Monday Afternoon Puke Fest
I just read this article in the Times about “literary deal-breakers.” At least one of the interviewees made me sick in my mouth:
James Collins, whose new novel, “Beginner’s Greek,” is about a man who falls for a woman he sees reading “The Magic Mountain” on a plane, recalled that after college, he was “infatuated” with a woman who had a copy of “The Unbearable Lightness of Being” on her bedside table. “I basically knew nothing about Kundera, but I remember thinking, ‘Uh-oh; trendy, bogus metaphysics, sex involving a bowler hat,’ and I never did think about the person the same way (and nothing ever happened),” he wrote in an e-mail message. “I know there were occasions when I just wrote people off completely because of what they were reading long before it ever got near the point of falling in or out of love: Baudrillard (way too pretentious), John Irving (way too middlebrow), Virginia Woolf (way too Virginia Woolf).” Come to think of it, Collins added, “I do know people who almost broke up” over “The Corrections” by Jonathan Franzen: “‘Overrated!’ ‘Brilliant!’ ‘Overrated!’ ‘Brilliant!’”

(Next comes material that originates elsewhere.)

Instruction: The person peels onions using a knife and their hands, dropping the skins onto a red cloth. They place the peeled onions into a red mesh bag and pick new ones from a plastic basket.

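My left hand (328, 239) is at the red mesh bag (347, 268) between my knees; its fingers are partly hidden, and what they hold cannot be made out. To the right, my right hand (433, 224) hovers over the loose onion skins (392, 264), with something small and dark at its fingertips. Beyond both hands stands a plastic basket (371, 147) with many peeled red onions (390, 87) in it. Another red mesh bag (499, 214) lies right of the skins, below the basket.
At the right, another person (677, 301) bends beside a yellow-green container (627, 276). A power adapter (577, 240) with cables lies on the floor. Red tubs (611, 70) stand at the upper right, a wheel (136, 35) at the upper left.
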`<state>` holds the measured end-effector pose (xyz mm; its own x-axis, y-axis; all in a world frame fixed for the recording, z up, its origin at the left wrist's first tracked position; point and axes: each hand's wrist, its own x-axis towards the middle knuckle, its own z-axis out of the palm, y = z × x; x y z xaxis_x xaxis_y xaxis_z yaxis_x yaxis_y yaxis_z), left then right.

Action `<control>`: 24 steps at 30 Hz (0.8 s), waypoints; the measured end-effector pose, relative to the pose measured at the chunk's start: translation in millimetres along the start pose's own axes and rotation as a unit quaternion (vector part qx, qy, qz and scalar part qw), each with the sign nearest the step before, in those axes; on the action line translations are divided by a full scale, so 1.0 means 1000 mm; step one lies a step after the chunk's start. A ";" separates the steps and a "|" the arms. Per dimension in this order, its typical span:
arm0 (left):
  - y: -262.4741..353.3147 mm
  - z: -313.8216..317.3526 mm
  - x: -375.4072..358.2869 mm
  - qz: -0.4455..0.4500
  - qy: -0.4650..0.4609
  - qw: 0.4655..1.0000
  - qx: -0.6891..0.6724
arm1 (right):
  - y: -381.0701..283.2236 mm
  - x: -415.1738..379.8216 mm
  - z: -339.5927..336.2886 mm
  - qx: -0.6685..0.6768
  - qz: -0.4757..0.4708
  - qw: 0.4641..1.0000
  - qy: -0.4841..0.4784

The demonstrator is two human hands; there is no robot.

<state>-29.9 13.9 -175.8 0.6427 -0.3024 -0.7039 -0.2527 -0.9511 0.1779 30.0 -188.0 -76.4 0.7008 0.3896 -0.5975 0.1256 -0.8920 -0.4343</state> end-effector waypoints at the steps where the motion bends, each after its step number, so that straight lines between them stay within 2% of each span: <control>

I will say this on public record: James Collins, you are a dickweed, and anyone who likes you deserves you. If we were seven and we were on the playground together, I would throw sand in your face and give you a wedgie. You and your ilk are the reason nobody cares about literary fiction. That’s right, it’s all your fault.
Anyone this judgmental about literature is intellectually incurious, by far too preoccupied with the way others see their class standing to genuinely care about something as banal as literature itself. Guess what? The more you use taste as a wedge to position yourself above others, the more people will hate you. Well, people meaning me, because you couldn’t be more obvious. That’s right, I said dickweed.
Oh, and I’m so sure you totally didn’t sleep with that girl in college because she liked Kundera! Yeah! You’re that discerning! I believe you!